Other Ways Hospitals Use Analytics To Save Costs
By using predictive analytics, hospitals are not only improving the patient care experience but optimizing resources. Here are other areas hospitals are applying analytics to help cut costs. 
- Using predictive analysis, hospitals identify which patients are prone to poor outcomes and are likely to be readmitted. Since CMS and other payers may impose readmission penalties, this measure can result in substantial cost savings.
- Patients who fail to arrive on time for scheduled procedures lead to revenue loss. By using predictive analytics with patients’ EHRs, hospitals can identify those that have an increased chance of missing their scheduled procedure. The hospital then double-books the same slot with a patient who is more likely to show up. This method increases productivity and avoids revenue losses.
- Delays in attending to patients in emergency rooms and critical care centers result in higher mortality rates, increased lengths of stay, and medical errors, which result in financial losses. Using predictive analysis, hospital administrators can pinpoint the inflow of patients at specific time intervals for staff optimization.
- As mentioned previously, the hospital supply chain benefits from using data analytics when determining what materials are needed on hand at any given time. Hospitals can proactively manage device inventory and supplies more efficiently.

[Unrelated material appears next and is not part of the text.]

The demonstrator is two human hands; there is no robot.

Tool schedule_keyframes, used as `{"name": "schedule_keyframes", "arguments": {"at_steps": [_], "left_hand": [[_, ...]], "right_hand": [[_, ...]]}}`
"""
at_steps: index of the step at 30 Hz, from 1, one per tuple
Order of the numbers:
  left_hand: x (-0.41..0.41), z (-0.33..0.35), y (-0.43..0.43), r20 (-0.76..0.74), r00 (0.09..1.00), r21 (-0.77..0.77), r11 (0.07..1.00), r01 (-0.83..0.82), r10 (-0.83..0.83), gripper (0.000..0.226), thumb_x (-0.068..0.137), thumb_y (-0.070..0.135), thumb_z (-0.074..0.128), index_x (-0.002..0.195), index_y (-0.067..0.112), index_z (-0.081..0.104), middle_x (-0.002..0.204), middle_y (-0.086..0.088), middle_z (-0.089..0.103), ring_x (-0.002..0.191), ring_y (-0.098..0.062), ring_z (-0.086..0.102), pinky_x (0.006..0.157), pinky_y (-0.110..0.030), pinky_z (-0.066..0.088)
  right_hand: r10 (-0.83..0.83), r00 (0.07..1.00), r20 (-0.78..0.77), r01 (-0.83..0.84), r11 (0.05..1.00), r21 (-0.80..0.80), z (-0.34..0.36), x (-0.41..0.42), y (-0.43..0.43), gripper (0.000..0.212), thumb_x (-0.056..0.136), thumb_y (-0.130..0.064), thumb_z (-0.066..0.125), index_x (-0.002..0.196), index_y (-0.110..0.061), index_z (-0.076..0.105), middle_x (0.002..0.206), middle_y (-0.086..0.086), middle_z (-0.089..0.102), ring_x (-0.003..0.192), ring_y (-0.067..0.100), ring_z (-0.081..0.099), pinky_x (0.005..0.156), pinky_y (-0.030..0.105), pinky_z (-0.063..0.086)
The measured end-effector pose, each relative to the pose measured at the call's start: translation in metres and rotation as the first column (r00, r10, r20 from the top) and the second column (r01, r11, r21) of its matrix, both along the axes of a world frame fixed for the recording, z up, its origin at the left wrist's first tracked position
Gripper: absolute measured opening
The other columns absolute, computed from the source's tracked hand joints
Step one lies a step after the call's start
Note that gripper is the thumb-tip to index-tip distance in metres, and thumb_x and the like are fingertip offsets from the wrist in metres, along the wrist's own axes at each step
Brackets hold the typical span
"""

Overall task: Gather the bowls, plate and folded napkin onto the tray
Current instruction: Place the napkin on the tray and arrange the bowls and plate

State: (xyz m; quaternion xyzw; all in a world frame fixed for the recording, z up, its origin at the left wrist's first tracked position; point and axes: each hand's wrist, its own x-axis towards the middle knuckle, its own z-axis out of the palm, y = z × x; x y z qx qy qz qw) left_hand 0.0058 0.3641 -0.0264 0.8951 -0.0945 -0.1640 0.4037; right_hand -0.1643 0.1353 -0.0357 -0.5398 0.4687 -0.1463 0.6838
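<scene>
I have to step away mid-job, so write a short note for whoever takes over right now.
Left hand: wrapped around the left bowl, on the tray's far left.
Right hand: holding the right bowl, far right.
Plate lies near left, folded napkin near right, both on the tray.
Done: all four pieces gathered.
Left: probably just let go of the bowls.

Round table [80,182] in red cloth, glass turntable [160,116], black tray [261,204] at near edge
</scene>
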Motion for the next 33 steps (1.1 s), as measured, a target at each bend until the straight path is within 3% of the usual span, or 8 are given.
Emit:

The Current State of Data Analytics in Healthcare
The benefits of data analytics in the healthcare industry are undeniable. Unfortunately, hospitals today are faced with the common hurdle of inefficiency. According to Dr. Alan Weiss, Founder and CEO of Summit Consulting Group, healthcare organizations must be well-managed and efficient in order to be effective. Hospitals often work with a sense of urgency because they deal with matters of life and death. This means they may “ignore things that don’t immediately pertain to health and safety.” This may be unintentional or it may be out of necessity. The need for an experienced consultant becomes clear for hospitals that have not developed a strong data analytics process.
Even hospitals that have established the use of data analytics face the challenge of using their data to make real-time adjustments that lead to better cost savings. As a consultant, VIE Healthcare Consulting understands the importance of collecting, processing, and analyzing large amounts of data in a timely manner. This led to the development of Invoice ROITM, our automated and patented technology that reconciles thousands of line-item details instantly, eliminating manual processes so healthcare workers can focus on delivering quality care. Invoice ROITM gives hospitals the ability to reduce waste and manage spend more efficiently without reducing the quality of care. In fact, the revenue growth that is realized from real-time data analytics allows hospitals to spend more money, energy, and time on patient care and other initiatives that can drastically improve the patient outcomes.
Today’s hospitals face many challenges as they juggle operational efficiency with the delivery of quality health care. The application of data analytics across several areas in the hospital helps administrators make key decisions that result in increased revenue and decreased costs. Patients also benefit from data analytics as their care is better managed, and staffing and supply resources optimized.
VIE Healthcare Consulting has over 21 years of experience in assisting client hospitals with non-labor expense reduction. Our team has collectively saved clients $720 million through various cost savings and optimization processes.